··· INFORMATION SHOWN

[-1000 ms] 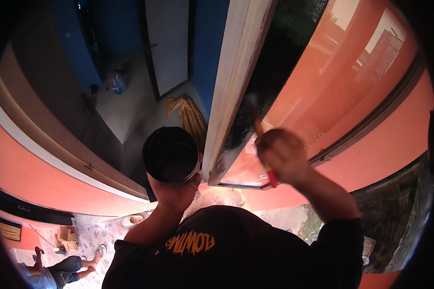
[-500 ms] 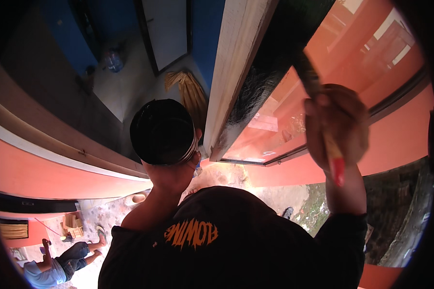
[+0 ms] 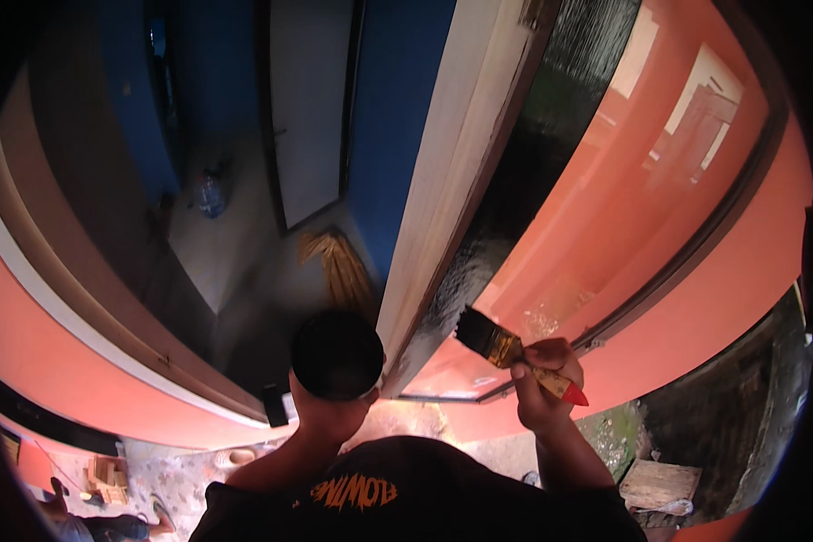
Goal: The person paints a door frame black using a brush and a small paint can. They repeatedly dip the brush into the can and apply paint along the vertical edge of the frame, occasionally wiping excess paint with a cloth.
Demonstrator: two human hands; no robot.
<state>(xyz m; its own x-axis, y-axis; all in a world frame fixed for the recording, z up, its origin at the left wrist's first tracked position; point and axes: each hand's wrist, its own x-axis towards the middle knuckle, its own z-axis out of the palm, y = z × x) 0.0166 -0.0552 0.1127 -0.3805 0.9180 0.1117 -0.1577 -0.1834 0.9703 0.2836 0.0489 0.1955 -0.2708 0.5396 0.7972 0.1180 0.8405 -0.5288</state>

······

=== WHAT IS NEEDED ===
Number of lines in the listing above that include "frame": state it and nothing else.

=== WRITTEN ANSWER ===
2